Task to carry out:
Set the listing down again exactly, please, apart from its pictures.

Dataset extract:
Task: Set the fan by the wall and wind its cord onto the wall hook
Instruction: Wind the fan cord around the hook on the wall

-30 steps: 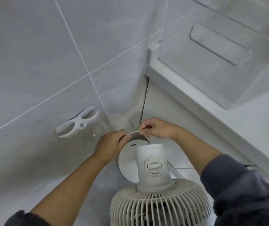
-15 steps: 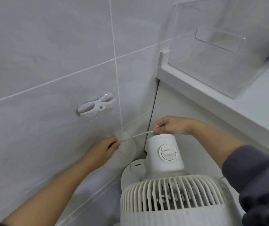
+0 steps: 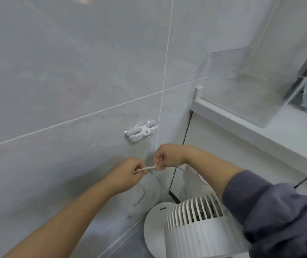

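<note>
My left hand (image 3: 128,173) and right hand (image 3: 164,157) each pinch the thin white cord (image 3: 145,168), a short taut stretch between them. It looks light and limp, so I judge it will sag unless kept tense; best gripped close to where it wraps. The wall hook (image 3: 140,132) sits just above my right hand, bare. The fan (image 3: 195,224) stands below my hands, by the wall.

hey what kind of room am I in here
Probably a bathroom or utility corner at home: glossy grey tiled wall, a stick-on white wall hook, and a white counter holding a clear plastic bin. A white fan stands in the corner.
</note>
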`<state>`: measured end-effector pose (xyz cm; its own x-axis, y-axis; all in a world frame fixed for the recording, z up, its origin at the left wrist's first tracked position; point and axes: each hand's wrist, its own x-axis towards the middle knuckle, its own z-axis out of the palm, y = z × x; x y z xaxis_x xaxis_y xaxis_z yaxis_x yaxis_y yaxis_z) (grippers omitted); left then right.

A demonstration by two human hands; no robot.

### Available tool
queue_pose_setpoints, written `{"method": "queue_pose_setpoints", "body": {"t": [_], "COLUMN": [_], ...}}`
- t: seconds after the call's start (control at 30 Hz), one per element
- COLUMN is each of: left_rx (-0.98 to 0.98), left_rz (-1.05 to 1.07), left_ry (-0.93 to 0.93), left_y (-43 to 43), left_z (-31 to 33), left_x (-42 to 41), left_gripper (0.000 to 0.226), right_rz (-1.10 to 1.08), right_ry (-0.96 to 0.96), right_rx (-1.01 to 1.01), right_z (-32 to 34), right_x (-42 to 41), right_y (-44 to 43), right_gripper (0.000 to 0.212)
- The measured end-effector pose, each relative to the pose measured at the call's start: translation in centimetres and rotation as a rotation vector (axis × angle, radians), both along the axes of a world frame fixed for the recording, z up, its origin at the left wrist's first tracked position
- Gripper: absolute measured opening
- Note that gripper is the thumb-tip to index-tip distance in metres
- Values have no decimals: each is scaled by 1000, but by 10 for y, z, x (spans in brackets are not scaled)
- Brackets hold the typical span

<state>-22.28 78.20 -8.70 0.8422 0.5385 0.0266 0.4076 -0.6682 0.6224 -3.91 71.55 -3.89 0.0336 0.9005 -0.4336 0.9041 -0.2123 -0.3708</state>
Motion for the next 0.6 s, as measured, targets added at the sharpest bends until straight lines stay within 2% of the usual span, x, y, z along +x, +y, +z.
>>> {"method": "queue_pose_setpoints", "body": {"t": [0.03,0.13,0.23,0.3,0.47,0.6], "left_rx": [2,-6,13,29,-20,-186], "left_rz": [4,13,12,26,174,301], "left_ry": [31,106,110,106,-56,-230], "left_y": [1,4,5,4,5,3], "left_z": [-4,-16,-20,-20,-16,-8], "left_x": [-4,-17,-22,-20,-21,-24], "left_gripper": [14,20,7,8,24,30], "right_rz": [6,-58,-111,-112,-122,-66], "right_ry": [-12,-15,-22,-45,-52,-12], "right_rx": [10,72,98,116,139,127], "right_z": [-1,4,8,7,3,-1], "right_x": [-1,4,9,7,4,-7], "right_y": [1,-5,-12,-13,-13,-15], "right_gripper": [6,4,8,7,10,11]}}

Answer to the problem:
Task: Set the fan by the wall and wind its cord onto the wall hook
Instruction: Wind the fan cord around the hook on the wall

-30 steps: 
-15 steps: 
+0 steps: 

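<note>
My left hand (image 3: 128,173) and right hand (image 3: 164,157) each pinch the thin white cord (image 3: 145,168), a short taut stretch between them. It looks light and limp, so I judge it will sag unless kept tense; best gripped close to where it wraps. The wall hook (image 3: 140,132) sits just above my right hand, bare. The fan (image 3: 195,224) stands below my hands, by the wall.

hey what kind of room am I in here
Probably a bathroom or utility corner at home: glossy grey tiled wall, a stick-on white wall hook, and a white counter holding a clear plastic bin. A white fan stands in the corner.
</note>
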`<state>`: measured end-effector pose (xyz cm; its own x-axis, y-axis; all in a world frame fixed for the recording, z up, its origin at the left wrist's first tracked position; point and axes: each hand's wrist, its own x-axis towards the middle knuckle, its own z-axis out of the palm, y = z × x; x y z xaxis_x xaxis_y xaxis_z yaxis_x yaxis_y yaxis_z) (grippers omitted); left then right.

A demonstration by two human hands; no robot.

### Available tool
queue_pose_setpoints, written `{"method": "queue_pose_setpoints", "body": {"t": [_], "COLUMN": [_], ...}}`
- t: seconds after the call's start (control at 30 Hz), one per element
- COLUMN is each of: left_rx (-0.98 to 0.98), left_rz (-1.05 to 1.07), left_ry (-0.93 to 0.93), left_y (-43 to 43), left_z (-31 to 33), left_x (-42 to 41), left_gripper (0.000 to 0.226), right_rz (-1.10 to 1.08), right_ry (-0.96 to 0.96), right_rx (-1.01 to 1.01), right_z (-32 to 34), right_x (-42 to 41), right_y (-44 to 43), right_gripper (0.000 to 0.212)
- The measured end-effector pose, each relative to the pose measured at the call's start: translation in centimetres and rotation as a rotation vector (axis × angle, radians), both along the axes of a world frame fixed for the recording, z up, its origin at the left wrist's first tracked position
- Gripper: absolute measured opening
- Note that gripper is the thumb-tip to index-tip distance in metres
- Values have no decimals: each is scaled by 1000, but by 10 for y, z, x (spans in brackets are not scaled)
- Brackets hold the typical span

<state>-22.28 78.20 -8.70 0.8422 0.5385 0.0266 0.4076 -0.6682 0.6224 -3.91 71.55 -3.89 0.0336 0.9005 -0.4336 0.9041 -0.2123 -0.3708</state>
Motion for the next 0.6 s, as measured, targets added at the sharpest bends until straight lines stay within 2% of the usual span, x, y, z along +x, +y, +z.
>>> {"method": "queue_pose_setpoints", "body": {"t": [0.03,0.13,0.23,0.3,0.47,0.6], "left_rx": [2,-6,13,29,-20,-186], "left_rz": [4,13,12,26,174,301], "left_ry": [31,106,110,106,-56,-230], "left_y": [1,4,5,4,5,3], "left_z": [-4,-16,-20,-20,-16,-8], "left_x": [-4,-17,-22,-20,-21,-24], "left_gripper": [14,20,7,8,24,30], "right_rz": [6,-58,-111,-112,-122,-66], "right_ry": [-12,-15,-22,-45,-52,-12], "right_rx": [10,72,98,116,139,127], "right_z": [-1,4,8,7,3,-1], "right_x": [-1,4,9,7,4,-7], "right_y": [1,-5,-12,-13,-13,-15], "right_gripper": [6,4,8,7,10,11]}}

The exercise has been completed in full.